### WHAT YOU NEED TO DO
Beneath this instruction is a listing. Transcribe from it only the stretch from the line with "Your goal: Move" through the line with "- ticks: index", both end lines included, exactly as written.

(Beginning of LISTED RECORDS)

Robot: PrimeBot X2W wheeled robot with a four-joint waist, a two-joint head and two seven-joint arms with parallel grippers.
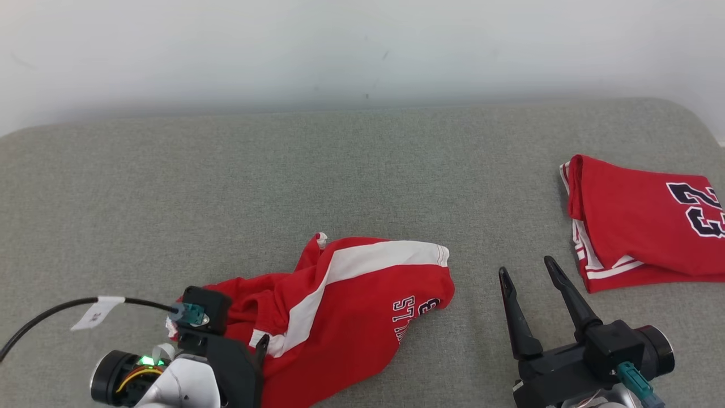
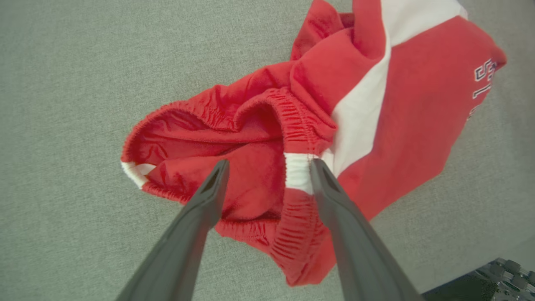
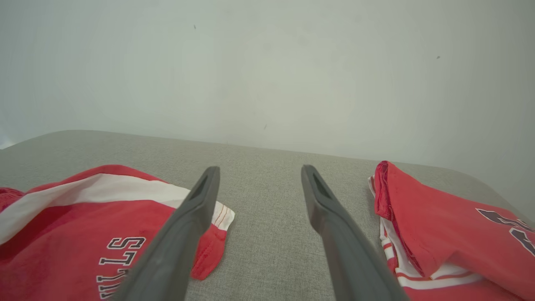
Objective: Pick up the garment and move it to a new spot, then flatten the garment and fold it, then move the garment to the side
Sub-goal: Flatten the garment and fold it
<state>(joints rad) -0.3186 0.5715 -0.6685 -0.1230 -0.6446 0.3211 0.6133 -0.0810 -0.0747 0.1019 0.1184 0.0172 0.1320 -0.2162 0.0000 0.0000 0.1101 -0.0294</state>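
Seeing red shorts (image 1: 351, 306) crumpled on the grey counter (image 1: 283, 170), near edge, left of centre, waistband bunched and gaping. Reading left hand (image 2: 267, 165) as spread apart, fingers straddling the waistband, nothing clamped, contact unclear. Same for right hand (image 1: 527, 266): spread wide, empty, over bare counter between shorts and folded red jersey (image 1: 634, 226) far right.

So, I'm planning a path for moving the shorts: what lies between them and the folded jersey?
In the head view, the open right gripper is between the shorts and the jersey; otherwise there is bare grey padding.
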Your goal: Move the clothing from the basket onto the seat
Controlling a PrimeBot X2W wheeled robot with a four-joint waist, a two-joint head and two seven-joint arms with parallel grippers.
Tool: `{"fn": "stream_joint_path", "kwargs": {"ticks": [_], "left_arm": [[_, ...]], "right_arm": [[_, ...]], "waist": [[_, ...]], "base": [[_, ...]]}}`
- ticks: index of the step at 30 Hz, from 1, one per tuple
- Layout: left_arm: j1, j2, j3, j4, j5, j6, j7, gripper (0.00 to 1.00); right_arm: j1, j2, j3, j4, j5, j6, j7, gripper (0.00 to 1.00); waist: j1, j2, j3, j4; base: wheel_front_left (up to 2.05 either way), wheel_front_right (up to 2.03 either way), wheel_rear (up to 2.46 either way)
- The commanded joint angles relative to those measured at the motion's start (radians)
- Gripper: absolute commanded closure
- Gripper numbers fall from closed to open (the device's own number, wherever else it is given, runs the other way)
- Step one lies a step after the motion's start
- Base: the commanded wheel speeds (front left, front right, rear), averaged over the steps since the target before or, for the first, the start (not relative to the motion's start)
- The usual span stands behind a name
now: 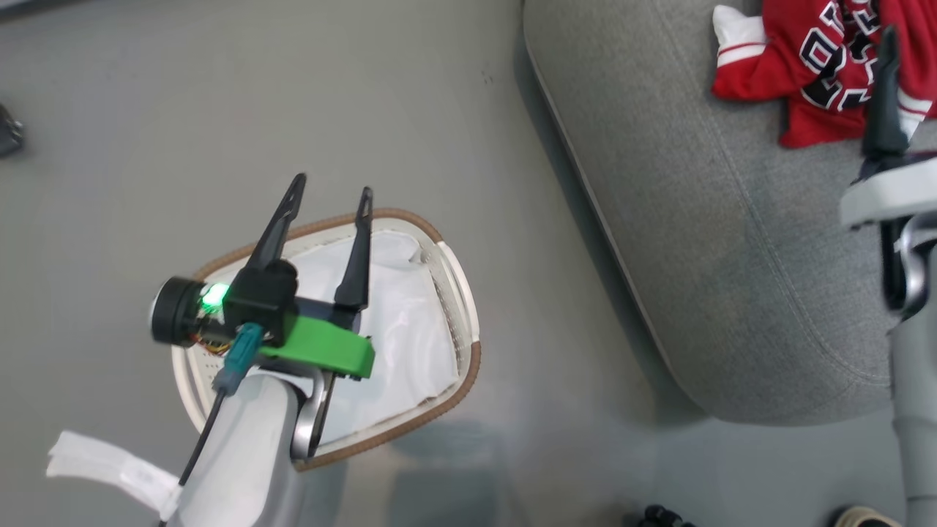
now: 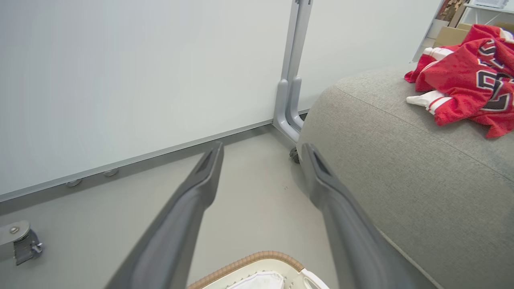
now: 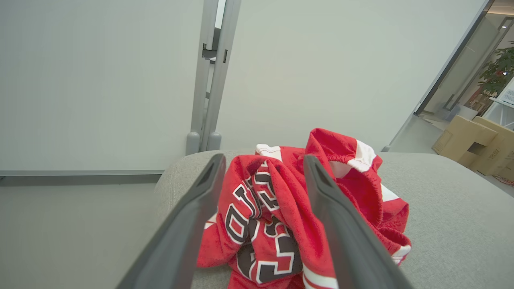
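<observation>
The red clothing (image 1: 812, 73) lies bunched on the light-grey seat (image 1: 695, 219) at the top right. In the right wrist view the lettered jersey (image 3: 273, 224) sits in front and the shorts (image 3: 353, 176) with an elastic waist behind it. My right gripper (image 3: 264, 158) is open, its fingers on either side of the pile and just above it. The oval basket (image 1: 468, 380) stands on the floor at the lower left, holding a white liner sheet (image 1: 410, 337). My left gripper (image 1: 332, 186) hovers open over the basket's far rim with nothing in it.
A pale partition panel on a metal leg (image 2: 291, 92) stands beyond the seat (image 2: 401, 180). A caster (image 2: 20, 241) sits on the floor at the left. Cardboard boxes (image 3: 474, 140) are stacked far right. Grey floor separates the basket (image 2: 257, 257) from the seat.
</observation>
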Motion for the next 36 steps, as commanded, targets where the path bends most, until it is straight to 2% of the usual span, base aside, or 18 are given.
{"fn": "stream_joint_path", "kwargs": {"ticks": [1,9,14,23,31,36], "left_arm": [[0.032,-0.003,0.020,0.000,-0.003,0.014,0.000,0.00],[0.171,-0.007,0.151,-0.013,0.015,0.066,0.000,0.00],[0.236,-0.010,0.207,-0.018,0.021,0.065,0.000,0.00],[0.306,-0.014,0.281,0.019,0.033,0.070,0.000,0.00],[0.378,-0.018,0.317,0.015,-0.003,0.010,0.000,0.00],[0.418,-0.019,0.325,0.009,-0.013,-0.010,0.001,0.00]], "right_arm": [[0.043,0.012,0.012,-0.012,0.016,-0.001,0.000,0.00],[0.189,0.066,0.143,-0.068,0.024,-0.001,0.000,0.00],[0.255,0.098,0.189,-0.047,0.030,-0.001,0.000,0.00],[0.345,0.145,0.244,-0.027,0.042,-0.001,0.000,0.00],[0.439,0.158,0.249,-0.032,0.059,-0.001,0.000,0.00],[0.469,0.160,0.253,-0.036,0.060,-0.001,0.000,0.00]], "waist": [[-0.0001,0.0000,-0.099,0.044],[-0.0001,0.0000,-0.222,0.148],[-0.0001,0.0000,-0.279,0.197],[-0.0001,0.0000,-0.337,0.231],[-0.0001,0.0000,-0.385,0.244],[-0.0001,0.0000,-0.400,0.256]], "base": [[0.00,0.00,0.00],[0.00,0.00,0.00],[0.00,0.00,0.00],[0.00,0.00,0.00],[0.00,0.00,0.00],[0.00,0.00,0.00]]}}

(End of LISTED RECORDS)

### REPLY
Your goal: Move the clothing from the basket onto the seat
Controlling a PrimeBot X2W wheeled robot with a four-joint waist, a two-joint head and two seven-joint arms with parallel grippers.
Tool: `{"fn": "stream_joint_path", "kwargs": {"ticks": [_], "left_arm": [[_, ...]], "right_arm": [[_, ...]], "waist": [[_, ...]], "base": [[_, ...]]}}`
- ticks: index of the step at 30 Hz, from 1, one per tuple

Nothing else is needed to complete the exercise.